Fayvor, a companion care service that launched in Durham, Wake, Orange and Chatham counties almost four months ago, is off to a positive start.
Co-Founders Dana Yobst and Ashley Hart met through mutual friends back in June. Yobst has 20+ years of experience in sales, marketing and business development, primarily in Silicon Valley, while Hart was a nurse in the ICU unit at Duke University Health and has experience in hospitality management.
As the two women discussed their professions, they instantly began brainstorming to create a service for flexible companion care.
Yobst had moved to Durham from San Francisco after she was diagnosed with breast cancer and sought treatment at Duke Health. After experiencing every possible side-effect imaginable, it was close to impossible to care for her two young children, she said.
Meanwhile Hart, a Durham local, was pregnant with her second son when she went to a feeding clinic in New Jersey to get help with her first-born son. While there, she fell off a step and broke both ankles. She was wheelchair-bound for months and struggled to care for her then-toddler.
Both women remembered how hard it was to take care of their young ones while recovering from illnesses and injuries. They needed help, but the responsibility was on them to find and screen caretakers.

Yobst and Hart knew they wanted to create a platform to connect independent, fully vetted care providers with compatible clients. The service primarily targets clients who are recovering from injuries, deal with chronic illnesses, or care for elderly relatives and could use some assistance either for themselves or with those they’re helping.

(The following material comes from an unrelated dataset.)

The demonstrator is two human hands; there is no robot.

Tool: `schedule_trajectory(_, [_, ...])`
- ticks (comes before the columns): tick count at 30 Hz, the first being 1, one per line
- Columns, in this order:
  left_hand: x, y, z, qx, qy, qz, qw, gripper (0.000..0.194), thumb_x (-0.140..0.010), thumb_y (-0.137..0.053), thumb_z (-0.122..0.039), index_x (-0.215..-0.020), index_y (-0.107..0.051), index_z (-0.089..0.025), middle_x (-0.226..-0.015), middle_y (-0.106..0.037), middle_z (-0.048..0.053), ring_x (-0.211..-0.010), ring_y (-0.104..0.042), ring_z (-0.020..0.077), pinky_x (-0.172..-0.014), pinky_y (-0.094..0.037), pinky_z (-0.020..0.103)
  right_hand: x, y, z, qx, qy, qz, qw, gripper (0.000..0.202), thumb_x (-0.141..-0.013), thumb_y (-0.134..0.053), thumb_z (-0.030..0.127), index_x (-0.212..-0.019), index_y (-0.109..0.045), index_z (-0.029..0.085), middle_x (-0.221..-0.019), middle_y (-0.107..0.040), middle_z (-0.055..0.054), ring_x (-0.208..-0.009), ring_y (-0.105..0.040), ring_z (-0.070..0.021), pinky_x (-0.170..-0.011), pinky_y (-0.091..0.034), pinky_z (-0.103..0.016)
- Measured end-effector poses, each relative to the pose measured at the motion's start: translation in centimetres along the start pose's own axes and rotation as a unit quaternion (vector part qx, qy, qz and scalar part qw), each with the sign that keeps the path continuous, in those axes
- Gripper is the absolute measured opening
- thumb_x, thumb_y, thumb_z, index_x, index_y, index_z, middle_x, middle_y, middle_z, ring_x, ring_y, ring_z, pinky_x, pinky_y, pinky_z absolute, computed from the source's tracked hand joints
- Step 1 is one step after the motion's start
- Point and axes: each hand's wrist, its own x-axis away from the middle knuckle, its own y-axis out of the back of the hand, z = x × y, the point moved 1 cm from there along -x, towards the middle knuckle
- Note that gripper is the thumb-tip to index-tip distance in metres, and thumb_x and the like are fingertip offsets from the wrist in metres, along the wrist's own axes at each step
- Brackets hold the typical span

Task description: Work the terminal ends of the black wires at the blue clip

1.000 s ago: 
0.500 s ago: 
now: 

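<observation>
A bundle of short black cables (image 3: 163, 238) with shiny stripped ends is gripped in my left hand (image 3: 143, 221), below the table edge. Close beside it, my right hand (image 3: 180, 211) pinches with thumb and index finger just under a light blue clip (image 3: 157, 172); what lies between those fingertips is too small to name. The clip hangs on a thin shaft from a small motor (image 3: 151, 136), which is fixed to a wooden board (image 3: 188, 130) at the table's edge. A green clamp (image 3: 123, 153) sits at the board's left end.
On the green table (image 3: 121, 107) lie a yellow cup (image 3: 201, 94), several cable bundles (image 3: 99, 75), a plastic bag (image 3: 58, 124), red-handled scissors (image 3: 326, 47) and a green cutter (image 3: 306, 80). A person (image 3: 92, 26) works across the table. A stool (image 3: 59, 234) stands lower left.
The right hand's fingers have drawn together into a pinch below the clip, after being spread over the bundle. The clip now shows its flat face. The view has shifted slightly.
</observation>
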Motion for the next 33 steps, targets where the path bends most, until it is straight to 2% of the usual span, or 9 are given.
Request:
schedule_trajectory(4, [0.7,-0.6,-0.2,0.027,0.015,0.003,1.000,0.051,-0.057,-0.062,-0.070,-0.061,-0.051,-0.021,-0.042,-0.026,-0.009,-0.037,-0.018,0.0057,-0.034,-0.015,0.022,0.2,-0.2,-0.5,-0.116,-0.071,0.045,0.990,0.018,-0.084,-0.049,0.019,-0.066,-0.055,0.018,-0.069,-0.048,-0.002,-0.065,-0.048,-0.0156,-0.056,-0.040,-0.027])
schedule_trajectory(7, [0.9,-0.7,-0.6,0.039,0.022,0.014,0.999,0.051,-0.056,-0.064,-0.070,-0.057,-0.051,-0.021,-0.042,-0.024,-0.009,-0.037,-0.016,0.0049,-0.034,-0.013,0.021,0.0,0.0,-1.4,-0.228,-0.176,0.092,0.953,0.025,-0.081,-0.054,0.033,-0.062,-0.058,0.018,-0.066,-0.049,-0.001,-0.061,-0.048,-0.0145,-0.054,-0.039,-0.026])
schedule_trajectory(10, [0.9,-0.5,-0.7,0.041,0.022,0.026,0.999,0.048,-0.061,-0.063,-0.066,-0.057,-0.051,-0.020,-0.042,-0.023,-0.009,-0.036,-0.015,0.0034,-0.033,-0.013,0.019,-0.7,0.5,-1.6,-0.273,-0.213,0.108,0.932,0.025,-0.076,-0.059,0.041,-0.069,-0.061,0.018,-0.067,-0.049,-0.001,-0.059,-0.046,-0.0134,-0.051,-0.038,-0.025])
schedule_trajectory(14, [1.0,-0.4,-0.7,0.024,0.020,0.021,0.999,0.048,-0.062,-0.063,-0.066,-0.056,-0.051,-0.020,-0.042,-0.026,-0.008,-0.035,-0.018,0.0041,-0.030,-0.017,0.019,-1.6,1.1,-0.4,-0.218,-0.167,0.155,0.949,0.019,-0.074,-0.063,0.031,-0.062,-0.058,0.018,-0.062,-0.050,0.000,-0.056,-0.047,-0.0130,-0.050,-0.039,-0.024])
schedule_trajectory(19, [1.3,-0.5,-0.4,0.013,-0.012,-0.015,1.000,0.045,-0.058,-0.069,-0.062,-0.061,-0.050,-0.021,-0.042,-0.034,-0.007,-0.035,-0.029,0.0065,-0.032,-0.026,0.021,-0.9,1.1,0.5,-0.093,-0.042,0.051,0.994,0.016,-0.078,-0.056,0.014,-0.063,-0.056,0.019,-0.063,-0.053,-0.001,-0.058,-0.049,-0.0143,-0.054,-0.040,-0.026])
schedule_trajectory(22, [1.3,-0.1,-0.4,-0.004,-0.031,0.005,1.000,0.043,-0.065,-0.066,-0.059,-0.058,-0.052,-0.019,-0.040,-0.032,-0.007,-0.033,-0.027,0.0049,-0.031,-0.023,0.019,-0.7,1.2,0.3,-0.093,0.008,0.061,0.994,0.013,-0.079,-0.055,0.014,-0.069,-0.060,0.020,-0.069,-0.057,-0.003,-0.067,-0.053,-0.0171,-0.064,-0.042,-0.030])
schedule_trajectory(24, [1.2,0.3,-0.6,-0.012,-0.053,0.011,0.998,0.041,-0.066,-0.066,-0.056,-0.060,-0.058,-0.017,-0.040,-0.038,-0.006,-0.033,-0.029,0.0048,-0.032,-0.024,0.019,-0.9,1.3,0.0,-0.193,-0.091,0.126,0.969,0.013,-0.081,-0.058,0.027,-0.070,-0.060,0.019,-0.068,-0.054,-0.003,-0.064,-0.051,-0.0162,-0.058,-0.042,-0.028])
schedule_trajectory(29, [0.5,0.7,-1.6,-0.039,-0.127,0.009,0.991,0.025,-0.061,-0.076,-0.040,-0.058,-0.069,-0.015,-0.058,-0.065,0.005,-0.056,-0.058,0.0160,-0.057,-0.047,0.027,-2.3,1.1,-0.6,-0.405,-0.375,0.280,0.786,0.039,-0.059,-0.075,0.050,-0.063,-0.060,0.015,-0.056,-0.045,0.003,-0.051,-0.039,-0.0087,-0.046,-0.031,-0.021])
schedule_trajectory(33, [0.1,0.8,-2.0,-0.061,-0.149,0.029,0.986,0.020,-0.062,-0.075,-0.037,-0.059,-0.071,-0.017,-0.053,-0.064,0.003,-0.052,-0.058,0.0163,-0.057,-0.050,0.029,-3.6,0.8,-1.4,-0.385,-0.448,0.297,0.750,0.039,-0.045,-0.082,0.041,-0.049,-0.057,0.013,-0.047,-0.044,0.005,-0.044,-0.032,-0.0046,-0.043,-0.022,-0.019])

“We have found stay-at-home parents or young retirees are the best for hands-on care providers,” said Hart. “They would say ‘I want to feel needed and I want to contribute,’ and Fayvor allows them to do that.”
Hart said at the moment she hand-matches each client for compatibility. “We treat it like a dating site,” said Hart. “We match people based on political views or hobbies like fitness or exercise or gardening, as well as matching based on common interests, previous geographic areas and jobs.”
Fayvor is rapidly moving toward a more automatic and scalable matching method that keeps the personal touch. The company has teamed up with UNC-Chapel Hill’s Department of Computer Science, working specifically with students in the COMP 523 course, Software Engineering Lab. Yobst says the students are molding an algorithm to allow Fayvor to link up clients and providers based on their individualized needs and fit. The new platform is expected to launch in mid-December.
“So we will have information about the providers, clients and feedback from previous appointments in the machine-learning algorithm that will predict future compatibility and consider availability, too,” said Yobst.
While the algorithm will go through the skills and personality matching, it will also source availability, which will then present how many providers are available for the specified time.
“It’ll tell you how many providers are available and if they’re a 90 percent fit or 10 percent fit or 100 percent fit,” Yobst said. “Obviously some of those factors are binary — for example, availability. While some of it is fuzzier.”
The company is a little over four months old, but the two founders believe it’ll continue to grow based on client retention to date and the feedback they’ve received from them.
“We haven’t had a bad Fayvor review yet,” said Yobst. “It’s been very positive so far.”